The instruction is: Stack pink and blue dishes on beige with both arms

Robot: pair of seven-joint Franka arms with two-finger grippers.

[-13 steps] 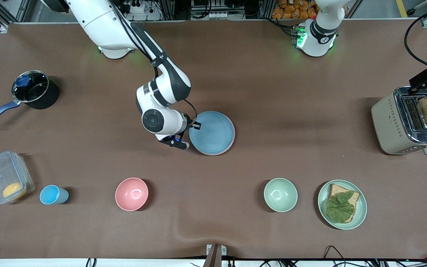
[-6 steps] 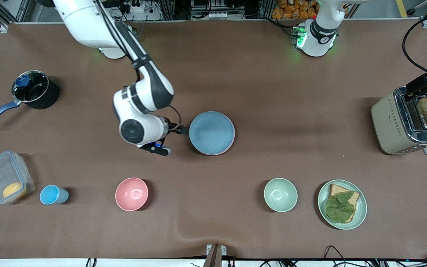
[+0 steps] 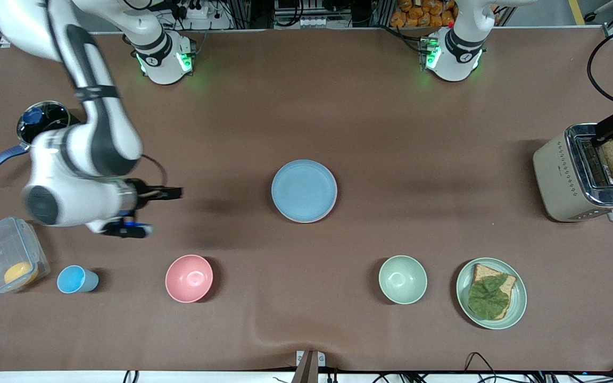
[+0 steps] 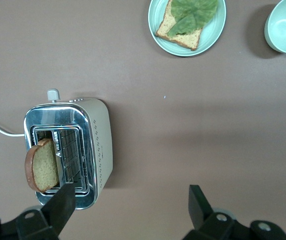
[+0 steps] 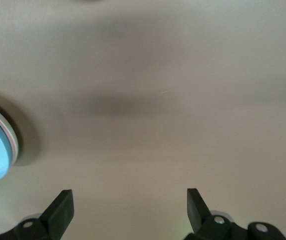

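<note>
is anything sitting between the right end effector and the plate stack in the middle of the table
Nothing visible does. The right end effector hangs open over bare brown tabletop, and only that bare surface lies between it and the flat round light blue plate topping the stack. The deep pink bowl sits nearer the front camera, off that line.

We see the right arm [image 3: 88, 122] bent down from its base, its wrist low over the bench [image 3: 306, 106] toward that arm's end. The right gripper [image 3: 171, 192] points level toward the blue plate [image 3: 304, 190] and is well apart from it — fingers [image 5: 60, 210] spread wide, holding nothing. The left arm [image 3: 463, 37] waits; the left gripper [image 4: 133, 210] hangs over the toaster [image 4: 73, 150], fingers wide apart and empty.
</note>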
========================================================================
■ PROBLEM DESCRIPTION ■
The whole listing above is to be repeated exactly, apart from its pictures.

■ WRITTEN ANSWER ■
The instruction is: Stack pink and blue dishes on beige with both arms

Robot: pair of seven-joint Franka arms with two-finger grippers.

[-13 steps] 
[-6 steps] 
[+0 steps] 
[+0 steps] 
[+0 steps] 

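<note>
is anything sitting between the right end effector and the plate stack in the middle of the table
Nothing visible does. The right end effector hangs open over bare brown tabletop, and only that bare surface lies between it and the flat round light blue plate topping the stack. The deep pink bowl sits nearer the front camera, off that line.

We see the right arm [image 3: 88, 122] bent down from its base, its wrist low over the bench [image 3: 306, 106] toward that arm's end. The right gripper [image 3: 171, 192] points level toward the blue plate [image 3: 304, 190] and is well apart from it — fingers [image 5: 60, 210] spread wide, holding nothing. The left arm [image 3: 463, 37] waits; the left gripper [image 4: 133, 210] hangs over the toaster [image 4: 73, 150], fingers wide apart and empty.
</note>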

The exercise is complete with this answer.